Instructions to follow: Give back every record precisely.
....
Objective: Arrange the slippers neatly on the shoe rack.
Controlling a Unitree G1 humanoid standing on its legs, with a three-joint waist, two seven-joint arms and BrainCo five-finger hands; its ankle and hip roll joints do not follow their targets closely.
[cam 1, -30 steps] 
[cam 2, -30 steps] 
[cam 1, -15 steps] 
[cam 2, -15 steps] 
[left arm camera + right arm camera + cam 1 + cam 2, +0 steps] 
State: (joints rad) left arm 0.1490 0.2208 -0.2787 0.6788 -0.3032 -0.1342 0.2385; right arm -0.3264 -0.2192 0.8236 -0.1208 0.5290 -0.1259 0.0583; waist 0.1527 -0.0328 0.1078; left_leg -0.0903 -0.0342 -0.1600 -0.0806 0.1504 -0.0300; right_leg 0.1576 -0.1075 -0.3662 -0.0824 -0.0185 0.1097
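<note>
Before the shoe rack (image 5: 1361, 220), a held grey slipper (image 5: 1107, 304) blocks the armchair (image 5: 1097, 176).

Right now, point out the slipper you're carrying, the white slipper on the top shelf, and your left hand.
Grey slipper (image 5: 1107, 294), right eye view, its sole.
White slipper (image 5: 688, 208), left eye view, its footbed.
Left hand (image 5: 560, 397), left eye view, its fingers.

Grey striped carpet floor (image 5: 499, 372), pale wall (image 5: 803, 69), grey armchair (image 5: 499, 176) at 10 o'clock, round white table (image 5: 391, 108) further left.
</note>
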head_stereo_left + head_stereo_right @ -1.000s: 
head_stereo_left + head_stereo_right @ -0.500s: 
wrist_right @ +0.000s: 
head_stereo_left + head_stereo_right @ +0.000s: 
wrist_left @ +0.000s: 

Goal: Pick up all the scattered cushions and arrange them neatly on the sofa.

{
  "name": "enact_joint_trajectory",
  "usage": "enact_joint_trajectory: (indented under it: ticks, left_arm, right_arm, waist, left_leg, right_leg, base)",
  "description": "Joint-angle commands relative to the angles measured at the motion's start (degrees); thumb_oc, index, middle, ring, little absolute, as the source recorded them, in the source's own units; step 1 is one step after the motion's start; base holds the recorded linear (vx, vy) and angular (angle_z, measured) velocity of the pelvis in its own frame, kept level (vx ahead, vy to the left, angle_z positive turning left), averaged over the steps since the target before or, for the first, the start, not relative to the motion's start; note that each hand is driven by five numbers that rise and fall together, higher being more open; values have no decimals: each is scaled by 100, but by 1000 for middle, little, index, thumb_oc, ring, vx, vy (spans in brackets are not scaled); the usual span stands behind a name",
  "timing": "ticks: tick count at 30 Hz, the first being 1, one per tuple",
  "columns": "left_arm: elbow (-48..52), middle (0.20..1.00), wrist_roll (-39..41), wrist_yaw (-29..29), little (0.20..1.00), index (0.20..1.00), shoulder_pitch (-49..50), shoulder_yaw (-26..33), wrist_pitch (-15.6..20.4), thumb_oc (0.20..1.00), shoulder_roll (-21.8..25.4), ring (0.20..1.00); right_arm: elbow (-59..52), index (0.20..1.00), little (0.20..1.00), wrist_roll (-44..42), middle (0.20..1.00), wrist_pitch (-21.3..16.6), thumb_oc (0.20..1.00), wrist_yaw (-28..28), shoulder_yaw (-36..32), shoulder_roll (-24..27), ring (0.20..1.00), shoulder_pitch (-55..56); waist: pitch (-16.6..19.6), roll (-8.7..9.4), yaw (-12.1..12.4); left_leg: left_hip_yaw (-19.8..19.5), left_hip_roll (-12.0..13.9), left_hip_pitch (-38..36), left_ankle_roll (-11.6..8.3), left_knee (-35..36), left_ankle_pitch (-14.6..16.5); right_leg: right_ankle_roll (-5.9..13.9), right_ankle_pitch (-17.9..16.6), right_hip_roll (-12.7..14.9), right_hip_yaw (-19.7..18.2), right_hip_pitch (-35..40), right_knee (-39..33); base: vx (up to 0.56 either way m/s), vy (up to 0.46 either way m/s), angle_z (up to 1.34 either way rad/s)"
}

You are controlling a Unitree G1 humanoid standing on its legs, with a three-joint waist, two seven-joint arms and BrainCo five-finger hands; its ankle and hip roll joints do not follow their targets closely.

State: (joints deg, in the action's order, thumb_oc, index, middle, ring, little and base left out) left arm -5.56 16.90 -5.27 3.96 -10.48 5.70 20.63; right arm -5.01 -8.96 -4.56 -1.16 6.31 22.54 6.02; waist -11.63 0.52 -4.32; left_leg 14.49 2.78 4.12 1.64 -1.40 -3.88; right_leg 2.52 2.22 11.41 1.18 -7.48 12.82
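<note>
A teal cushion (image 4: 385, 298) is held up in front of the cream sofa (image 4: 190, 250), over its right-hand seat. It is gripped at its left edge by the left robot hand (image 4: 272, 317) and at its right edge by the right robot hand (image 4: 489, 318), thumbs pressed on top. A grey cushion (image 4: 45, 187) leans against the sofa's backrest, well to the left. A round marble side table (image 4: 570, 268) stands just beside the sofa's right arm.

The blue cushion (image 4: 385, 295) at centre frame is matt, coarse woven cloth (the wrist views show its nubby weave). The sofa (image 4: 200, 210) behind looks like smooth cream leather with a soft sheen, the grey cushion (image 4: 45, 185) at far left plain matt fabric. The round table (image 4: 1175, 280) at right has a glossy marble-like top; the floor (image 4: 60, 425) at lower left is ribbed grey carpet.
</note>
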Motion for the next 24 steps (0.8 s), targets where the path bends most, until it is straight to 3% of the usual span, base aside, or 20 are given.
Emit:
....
Response area:
Objective: Arrange the slippers neatly on the shoe rack.
Controlling a Unitree G1 humanoid standing on its legs, with a three-joint waist, two seven-joint arms and BrainCo five-finger hands; its ankle and hip roll joints do not follow their targets closely.
[cam 1, -30 steps] 
[cam 2, -30 steps] 
[cam 1, -15 steps] 
[cam 2, -15 steps] 
[left arm camera + right arm camera + cam 1 + cam 2, +0 steps] 
State: (joints rad) left arm 0.1490 0.2208 -0.2787 0.6788 -0.3032 -0.1342 0.2385; right arm -0.3264 -0.2192 0.8236 -0.1208 0.5290 -0.1259 0.0583; waist 0.1527 -0.0328 0.1078; left_leg -0.0903 -0.0342 -0.1600 -0.0806 0.1504 -0.0300; right_leg 0.1576 -0.1075 -0.3662 -0.0824 -0.0185 0.1097
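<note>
Before the shoe rack (image 5: 1361, 220), a held grey slipper (image 5: 1107, 304) blocks the armchair (image 5: 1097, 176).

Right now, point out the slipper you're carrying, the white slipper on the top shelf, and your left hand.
Grey slipper (image 5: 1107, 294), right eye view, its sole.
White slipper (image 5: 688, 208), left eye view, its footbed.
Left hand (image 5: 560, 397), left eye view, its fingers.

Grey striped carpet floor (image 5: 499, 372), pale wall (image 5: 803, 69), grey armchair (image 5: 499, 176) at 10 o'clock, round white table (image 5: 391, 108) further left.
</note>
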head_stereo_left + head_stereo_right @ -1.000s: 
head_stereo_left + head_stereo_right @ -0.500s: 
wrist_right @ +0.000s: 
head_stereo_left + head_stereo_right @ +0.000s: 
wrist_left @ +0.000s: 

Goal: Pick up all the scattered cushions and arrange them neatly on the sofa.

{
  "name": "enact_joint_trajectory",
  "usage": "enact_joint_trajectory: (indented under it: ticks, left_arm, right_arm, waist, left_leg, right_leg, base)",
  "description": "Joint-angle commands relative to the angles measured at the motion's start (degrees); thumb_oc, index, middle, ring, little absolute, as the source recorded them, in the source's own units; step 1 is one step after the motion's start; base holds the recorded linear (vx, vy) and angular (angle_z, measured) velocity of the pelvis in its own frame, kept level (vx ahead, vy to the left, angle_z positive turning left), averaged over the steps since the target before or, for the first, the start, not relative to the motion's start; note that each hand is driven by five numbers that rise and fall together, higher being more open; values have no decimals: each is scaled by 100, but by 1000 for middle, little, index, thumb_oc, ring, vx, vy (spans in brackets are not scaled); the usual span stands behind a name",
  "timing": "ticks: tick count at 30 Hz, the first being 1, one per tuple",
  "columns": "left_arm: elbow (-48..52), middle (0.20..1.00), wrist_roll (-39..41), wrist_yaw (-29..29), little (0.20..1.00), index (0.20..1.00), shoulder_pitch (-49..50), shoulder_yaw (-26..33), wrist_pitch (-15.6..20.4), thumb_oc (0.20..1.00), shoulder_roll (-21.8..25.4), ring (0.20..1.00); right_arm: elbow (-59..52), index (0.20..1.00), little (0.20..1.00), wrist_roll (-44..42), middle (0.20..1.00), wrist_pitch (-21.3..16.6), thumb_oc (0.20..1.00), wrist_yaw (-28..28), shoulder_yaw (-36..32), shoulder_roll (-24..27), ring (0.20..1.00), shoulder_pitch (-55..56); waist: pitch (-16.6..19.6), roll (-8.7..9.4), yaw (-12.1..12.4); left_leg: left_hip_yaw (-19.8..19.5), left_hip_roll (-12.0..13.9), left_hip_pitch (-38..36), left_ankle_roll (-11.6..8.3), left_knee (-35..36), left_ankle_pitch (-14.6..16.5); right_leg: right_ankle_roll (-5.9..13.9), right_ankle_pitch (-17.9..16.6), right_hip_roll (-12.7..14.9), right_hip_yaw (-19.7..18.2), right_hip_pitch (-35..40), right_knee (-39..33); base: vx (up to 0.56 either way m/s), vy (up to 0.46 either way m/s), angle_z (up to 1.34 either way rad/s)"
}

You are controlling a Unitree G1 humanoid standing on its legs, with a three-joint waist, two seven-joint arms and BrainCo five-finger hands; its ankle and hip roll joints do not follow their targets closely.

State: (joints deg, in the action's order, thumb_oc, index, middle, ring, little and base left out) left arm -5.56 16.90 -5.27 3.96 -10.48 5.70 20.63; right arm -5.01 -8.96 -4.56 -1.16 6.31 22.54 6.02; waist -11.63 0.52 -4.32; left_leg 14.49 2.78 4.12 1.64 -1.40 -3.88; right_leg 2.52 2.22 11.41 1.18 -7.48 12.82
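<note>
A teal cushion (image 4: 385, 298) is held up in front of the cream sofa (image 4: 190, 250), over its right-hand seat. It is gripped at its left edge by the left robot hand (image 4: 272, 317) and at its right edge by the right robot hand (image 4: 489, 318), thumbs pressed on top. A grey cushion (image 4: 45, 187) leans against the sofa's backrest, well to the left. A round marble side table (image 4: 570, 268) stands just beside the sofa's right arm.

The blue cushion (image 4: 385, 295) at centre frame is matt, coarse woven cloth (the wrist views show its nubby weave). The sofa (image 4: 200, 210) behind looks like smooth cream leather with a soft sheen, the grey cushion (image 4: 45, 185) at far left plain matt fabric. The round table (image 4: 1175, 280) at right has a glossy marble-like top; the floor (image 4: 60, 425) at lower left is ribbed grey carpet.
</note>
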Motion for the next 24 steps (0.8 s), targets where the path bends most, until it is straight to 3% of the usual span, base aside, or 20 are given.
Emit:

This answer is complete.